I loved this book and found it validated what I intuitivly knew as true.
some really good stuff about carrying your baby, including them in your day to day stuff, etc.
This book is quite interesting, and very applicable to reasoning behind attachment parenting. I found the author's observations regarding the tribe fascinating, as I did her speculation about the underlying continuum concept. However, I found her speculating that homosexuality, drug addictions, etc., are caused by not being held as a baby offensive. Putting it in perspective though, this is an older book that was extremely ahead of its time in terms of attachment parenting. At the time it was written though, many things regarding the nature of the brain were not as well known, and many things we now consider either inborn or genetic were then considered diseases or attributable to "poor parenting." Excepting those parts of the book, I found her general ideas plausible and a refreshing change from more conventional ideas regarding child rearing.
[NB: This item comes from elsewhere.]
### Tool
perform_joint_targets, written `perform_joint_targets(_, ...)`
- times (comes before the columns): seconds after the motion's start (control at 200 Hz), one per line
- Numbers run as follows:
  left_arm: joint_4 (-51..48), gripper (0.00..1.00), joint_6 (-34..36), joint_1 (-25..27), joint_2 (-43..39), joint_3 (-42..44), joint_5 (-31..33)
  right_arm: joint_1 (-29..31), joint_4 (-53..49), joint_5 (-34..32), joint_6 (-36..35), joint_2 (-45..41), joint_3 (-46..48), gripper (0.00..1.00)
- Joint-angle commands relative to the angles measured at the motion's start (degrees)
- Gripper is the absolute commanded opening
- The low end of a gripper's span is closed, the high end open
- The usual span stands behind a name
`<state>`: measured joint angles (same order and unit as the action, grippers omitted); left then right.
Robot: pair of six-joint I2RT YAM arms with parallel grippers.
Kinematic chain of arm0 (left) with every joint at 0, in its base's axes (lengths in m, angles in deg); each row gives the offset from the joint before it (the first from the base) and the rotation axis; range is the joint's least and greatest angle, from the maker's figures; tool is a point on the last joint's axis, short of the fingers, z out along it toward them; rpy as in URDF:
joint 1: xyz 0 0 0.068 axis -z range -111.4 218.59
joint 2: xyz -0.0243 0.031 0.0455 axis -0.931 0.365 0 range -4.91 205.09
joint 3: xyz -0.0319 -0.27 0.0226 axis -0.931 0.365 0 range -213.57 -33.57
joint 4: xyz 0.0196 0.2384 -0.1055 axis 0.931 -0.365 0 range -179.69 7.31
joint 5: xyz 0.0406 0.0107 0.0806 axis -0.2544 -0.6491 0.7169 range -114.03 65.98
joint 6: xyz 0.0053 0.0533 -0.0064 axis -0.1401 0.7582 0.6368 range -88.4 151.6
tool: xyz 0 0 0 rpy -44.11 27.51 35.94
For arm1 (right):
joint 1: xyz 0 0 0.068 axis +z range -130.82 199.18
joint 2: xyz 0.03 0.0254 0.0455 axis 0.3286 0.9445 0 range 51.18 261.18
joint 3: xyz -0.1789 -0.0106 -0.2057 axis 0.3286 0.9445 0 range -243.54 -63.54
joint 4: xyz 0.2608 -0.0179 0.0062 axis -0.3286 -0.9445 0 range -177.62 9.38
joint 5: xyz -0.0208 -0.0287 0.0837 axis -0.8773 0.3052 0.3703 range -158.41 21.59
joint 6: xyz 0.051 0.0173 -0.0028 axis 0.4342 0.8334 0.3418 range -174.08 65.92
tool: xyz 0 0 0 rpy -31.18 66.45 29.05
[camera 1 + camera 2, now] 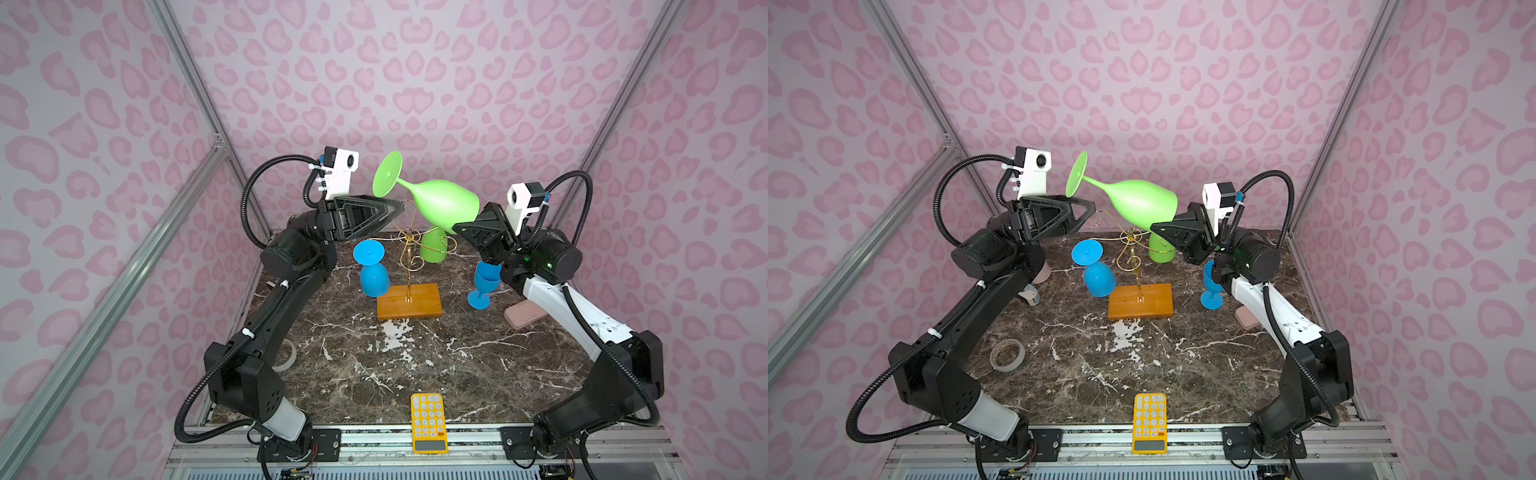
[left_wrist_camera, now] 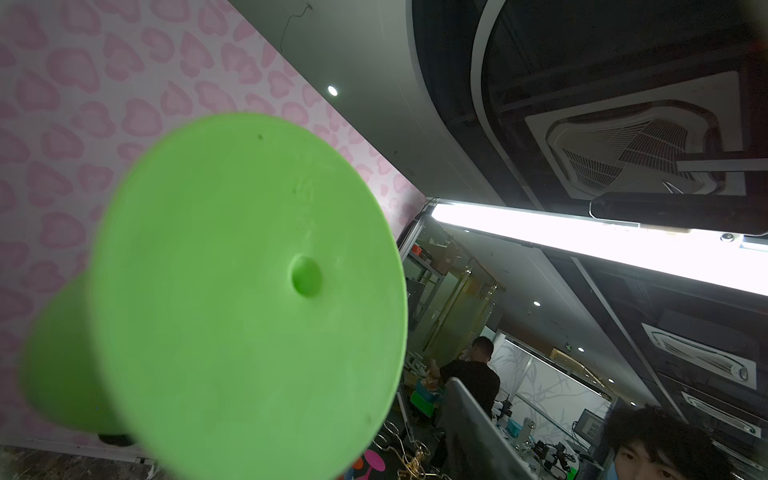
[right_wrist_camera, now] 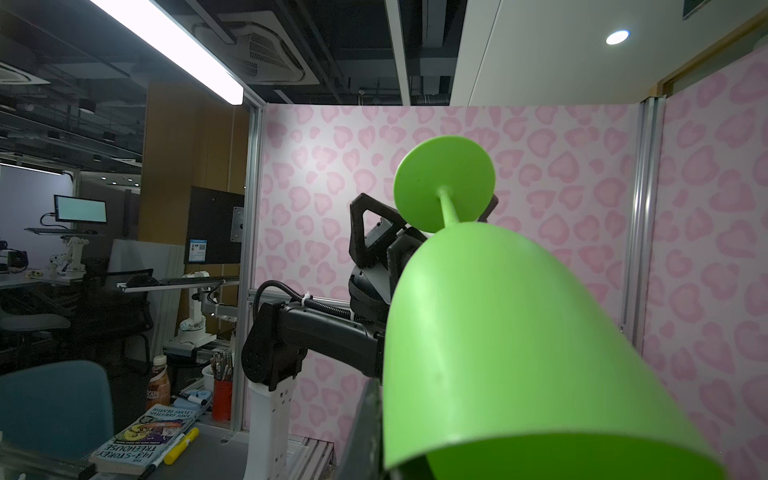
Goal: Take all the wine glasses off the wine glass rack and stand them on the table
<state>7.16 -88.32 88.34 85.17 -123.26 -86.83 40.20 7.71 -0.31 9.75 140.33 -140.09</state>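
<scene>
the right gripper (image 1: 459, 227) pinches the bowl rim of the green wine glass (image 1: 440, 203), tilted above the wine glass rack (image 1: 424, 305); the left gripper (image 1: 398, 206) stands spread near its foot.

The green wine glass (image 1: 440, 201) looks like smooth matt plastic, no shine at all, with a few faint specks on the foot. Same goes for the blue goblets (image 1: 374, 278). The wine glass rack (image 1: 409, 238) is thin glossy gold wire on a satin-finished wooden base (image 1: 424, 309). The tabletop (image 1: 415, 374) looks like brown, white-veined marble. The calculator (image 1: 428, 419) is yellow plastic.
</scene>
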Motion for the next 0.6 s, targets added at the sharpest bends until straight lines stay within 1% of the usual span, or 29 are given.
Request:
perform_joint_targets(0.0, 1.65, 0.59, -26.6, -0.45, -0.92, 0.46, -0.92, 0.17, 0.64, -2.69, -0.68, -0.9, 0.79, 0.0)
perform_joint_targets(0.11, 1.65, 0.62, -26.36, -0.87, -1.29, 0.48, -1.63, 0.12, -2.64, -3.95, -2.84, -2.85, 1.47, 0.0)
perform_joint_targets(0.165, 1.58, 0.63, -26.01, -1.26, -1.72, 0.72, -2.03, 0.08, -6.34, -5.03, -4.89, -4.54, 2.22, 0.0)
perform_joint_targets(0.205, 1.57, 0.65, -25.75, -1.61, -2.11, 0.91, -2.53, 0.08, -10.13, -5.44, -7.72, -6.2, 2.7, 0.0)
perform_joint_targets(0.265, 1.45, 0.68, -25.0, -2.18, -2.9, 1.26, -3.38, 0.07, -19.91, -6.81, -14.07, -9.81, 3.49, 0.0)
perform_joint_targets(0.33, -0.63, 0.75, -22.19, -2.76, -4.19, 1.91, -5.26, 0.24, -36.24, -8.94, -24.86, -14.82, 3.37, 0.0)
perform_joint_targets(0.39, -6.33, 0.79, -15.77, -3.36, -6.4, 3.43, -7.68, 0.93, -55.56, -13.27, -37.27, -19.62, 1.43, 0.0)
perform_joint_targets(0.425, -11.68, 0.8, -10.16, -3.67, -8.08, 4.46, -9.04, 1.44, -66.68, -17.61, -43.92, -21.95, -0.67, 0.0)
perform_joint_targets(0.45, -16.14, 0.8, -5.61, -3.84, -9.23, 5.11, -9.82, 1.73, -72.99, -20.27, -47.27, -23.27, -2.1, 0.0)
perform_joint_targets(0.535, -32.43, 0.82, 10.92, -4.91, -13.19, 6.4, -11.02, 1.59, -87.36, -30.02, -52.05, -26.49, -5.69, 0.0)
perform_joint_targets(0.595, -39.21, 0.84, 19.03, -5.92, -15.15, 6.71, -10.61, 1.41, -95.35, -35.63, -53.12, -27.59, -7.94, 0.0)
I read this book while pregnant with my daughter, because my brother's girlfriend loved it. while it was interesting, it filled me with guilt about the way I would have to raise my daughter. My husband and I did "attachment parenting," but after reading this book, I felt guilty for not doing things as described in this book. This is attachment parenting (and community attachment parenting) to the extreme. It is not possible in our culture, unless you live with many other people under one roof, to never put your baby down until he or she is 2 years old.
It's definitely worth a read, but don't let it fill you with guilt about your own parenting style.
This is hardback edition.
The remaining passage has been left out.